Oil spills happen all over the world. These oil spills are contaminating the world’s water sources and destroying marine life. Every year, the U.S. Department of Energy estimates that more than 1 million gallons of oil contaminate the oceans. These oil spills cost the world important natural resources. Oil spills can happen in many ways. Some are accidental spills while mining the oil from the Earth; others happen due to oil rig malfunctions, attacked tankers or drowned tankers. The containment and clean-up of these spills can cost millions even billions of dollars.
Top 6 Major Oil Spills
The top six major oil spills in the world as of early 2019 are:
- The 1991 Gulf War Oil Spill resulted in 240 million gallons of oil spilled.
- The 2010 Deepwater Horizon Spill (also considered the Gulf of Mexico Oil Spill) resulted in an estimated 53,000 barrels of oil spilled into the ocean every day for 3 months.
- The 1979 Ixtoc 1 Oil Well Spill resulted in 140 million gallons of oil spilled.
- The 1979 Atlantic Empress Oil Spill spilled 88.3 million gallons of oil.
- The 1983 Nowruz Field Platform Oil Spill spilled 80 million gallons of oil.
- The 1991 ABT Summer Oil Spill resulted in 51 million gallons of oil spilled.
Just these oil spills alone have caused many lost lives and damage to marine life and the ecosystem on which humanity depends. When marine life is attacked, it has an effect on world populations. Oil spills kill thousands of marine life species when they occur. While cleaning the oil spills does save some, it is not before the damage has been done. Humans partly rely on marine life to survive.
Poverty and Water Contamination
Oil spills are contaminating the world’s water sources because it makes water unconsumable. It contaminates parts of the ocean and can seep into the clean water supply that humans and other species need in order to survive. It can seep into rivers, lakes and other bodies of water naturally connected to the ocean. While developed countries have access to clean water by manufacturing companies, many underdeveloped countries do not. Poverty ridden countries tend to suffer the most when water is contaminated due to lack of access to water bottles or barrels to collect rainwater.
Furthermore, the World Wildlife Fund posits that approximately three billion people around the world rely on seafood as their only source of protein. Oil spills continue to impact an already suffering ecosystem. Around 85 percent of marine fish stocks have already been either fully exploited or overfished. Add these two factors together and the marine life that poverty-ridden countries rely on begins to decrease and an already struggling country begins to fall even more.
ISCO Is Trying to Clean Up the Oceans
The International Spill Control Organization (ISCO) is a nonprofit NGO that was established in 1984 and has members in over 45 countries. ISCO has helped clean up multiple oil spills including Exxon Valdez in 1989, the Gulf War Oil Spill in 1991, Lebanon Oil Spill in 2006 and the Gulf of Mexico Oil Spill in 2010.
Along with the aiding of cleaning up oil spills, ISCO also helps to raise co-operation and preparedness worldwide, promoting technological development and making knowledge on spill control available for all organizations when needed. Some recommended safety tips on preventing spills include regular inspections of containers including both piping and mechanical properties, proper loading and unloading procedures and proper training.

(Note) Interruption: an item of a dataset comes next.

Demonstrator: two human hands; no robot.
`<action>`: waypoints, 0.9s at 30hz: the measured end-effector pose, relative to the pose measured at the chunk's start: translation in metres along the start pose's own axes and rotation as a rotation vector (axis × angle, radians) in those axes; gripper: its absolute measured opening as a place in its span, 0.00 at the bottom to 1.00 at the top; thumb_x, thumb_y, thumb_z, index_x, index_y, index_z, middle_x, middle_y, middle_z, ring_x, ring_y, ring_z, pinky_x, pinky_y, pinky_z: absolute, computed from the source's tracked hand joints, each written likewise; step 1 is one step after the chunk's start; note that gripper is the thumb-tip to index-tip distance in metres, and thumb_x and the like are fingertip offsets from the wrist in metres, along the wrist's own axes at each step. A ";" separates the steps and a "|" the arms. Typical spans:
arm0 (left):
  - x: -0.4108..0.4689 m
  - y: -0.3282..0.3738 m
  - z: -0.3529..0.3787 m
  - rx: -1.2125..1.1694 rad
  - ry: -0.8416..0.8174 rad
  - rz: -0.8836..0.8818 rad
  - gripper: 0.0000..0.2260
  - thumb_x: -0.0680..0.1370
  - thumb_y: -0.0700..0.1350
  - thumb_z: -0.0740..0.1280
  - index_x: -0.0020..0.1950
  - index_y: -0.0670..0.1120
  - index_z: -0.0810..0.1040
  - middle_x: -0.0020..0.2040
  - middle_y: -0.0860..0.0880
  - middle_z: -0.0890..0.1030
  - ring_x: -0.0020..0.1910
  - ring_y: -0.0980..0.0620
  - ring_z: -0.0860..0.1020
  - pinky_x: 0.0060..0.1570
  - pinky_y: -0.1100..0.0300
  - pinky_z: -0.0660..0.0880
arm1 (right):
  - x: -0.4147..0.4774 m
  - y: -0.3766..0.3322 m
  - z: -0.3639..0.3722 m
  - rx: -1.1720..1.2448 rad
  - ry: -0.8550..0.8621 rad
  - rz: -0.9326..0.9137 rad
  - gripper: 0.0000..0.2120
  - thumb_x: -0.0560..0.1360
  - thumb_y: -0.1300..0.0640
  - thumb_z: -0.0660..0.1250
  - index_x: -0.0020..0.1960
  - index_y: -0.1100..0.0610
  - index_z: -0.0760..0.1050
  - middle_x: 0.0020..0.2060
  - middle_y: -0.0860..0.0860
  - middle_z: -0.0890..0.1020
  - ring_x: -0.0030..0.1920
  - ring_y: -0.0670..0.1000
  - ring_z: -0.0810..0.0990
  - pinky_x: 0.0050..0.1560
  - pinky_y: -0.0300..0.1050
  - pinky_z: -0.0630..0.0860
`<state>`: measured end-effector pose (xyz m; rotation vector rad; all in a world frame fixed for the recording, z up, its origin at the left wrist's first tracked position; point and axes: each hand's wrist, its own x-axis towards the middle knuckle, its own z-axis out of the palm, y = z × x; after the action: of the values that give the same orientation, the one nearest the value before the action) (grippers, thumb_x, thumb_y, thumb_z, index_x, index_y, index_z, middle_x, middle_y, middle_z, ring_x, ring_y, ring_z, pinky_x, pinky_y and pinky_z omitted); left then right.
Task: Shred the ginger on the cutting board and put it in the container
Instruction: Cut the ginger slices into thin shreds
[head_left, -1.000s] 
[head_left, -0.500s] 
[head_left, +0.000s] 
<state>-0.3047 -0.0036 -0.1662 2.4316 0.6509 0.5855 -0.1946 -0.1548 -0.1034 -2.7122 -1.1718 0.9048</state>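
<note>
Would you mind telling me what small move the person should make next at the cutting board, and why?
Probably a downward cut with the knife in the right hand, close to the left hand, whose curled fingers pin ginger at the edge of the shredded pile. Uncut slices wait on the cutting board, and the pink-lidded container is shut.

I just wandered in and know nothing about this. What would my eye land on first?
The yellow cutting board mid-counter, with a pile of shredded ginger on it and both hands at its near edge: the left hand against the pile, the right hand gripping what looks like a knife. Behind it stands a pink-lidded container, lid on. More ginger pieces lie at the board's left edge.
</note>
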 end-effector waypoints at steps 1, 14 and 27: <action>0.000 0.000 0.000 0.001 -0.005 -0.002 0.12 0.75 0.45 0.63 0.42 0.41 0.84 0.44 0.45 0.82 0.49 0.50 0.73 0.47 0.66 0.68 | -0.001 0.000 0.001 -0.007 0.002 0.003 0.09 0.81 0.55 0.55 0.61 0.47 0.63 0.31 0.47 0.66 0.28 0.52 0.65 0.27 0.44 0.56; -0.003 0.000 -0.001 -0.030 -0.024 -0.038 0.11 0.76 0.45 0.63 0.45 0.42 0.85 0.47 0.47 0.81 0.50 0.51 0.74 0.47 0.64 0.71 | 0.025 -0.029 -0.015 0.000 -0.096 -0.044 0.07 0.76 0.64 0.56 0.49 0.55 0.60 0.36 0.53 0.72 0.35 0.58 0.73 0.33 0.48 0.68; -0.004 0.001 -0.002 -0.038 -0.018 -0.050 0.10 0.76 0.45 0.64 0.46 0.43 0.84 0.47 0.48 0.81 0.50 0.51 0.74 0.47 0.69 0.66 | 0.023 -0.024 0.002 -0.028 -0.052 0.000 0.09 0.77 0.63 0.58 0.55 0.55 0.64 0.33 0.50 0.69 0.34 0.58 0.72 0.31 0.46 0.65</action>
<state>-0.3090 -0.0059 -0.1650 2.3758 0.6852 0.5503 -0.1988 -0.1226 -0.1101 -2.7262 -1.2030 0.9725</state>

Why and how oil spills are contaminating the world’s water sources are important for society to take notice in because it costs hundreds to millions of dollars to clean up but will already have done damage towards contaminating water sources and damaging marine life ecosystems which affects poverty-ridden countries. Many oil spills can be avoided if more action towards taking safer steps to obtaining and transporting oil is taken. By increasing the safety of these actions, oil spills can begin to stop contaminating water sources.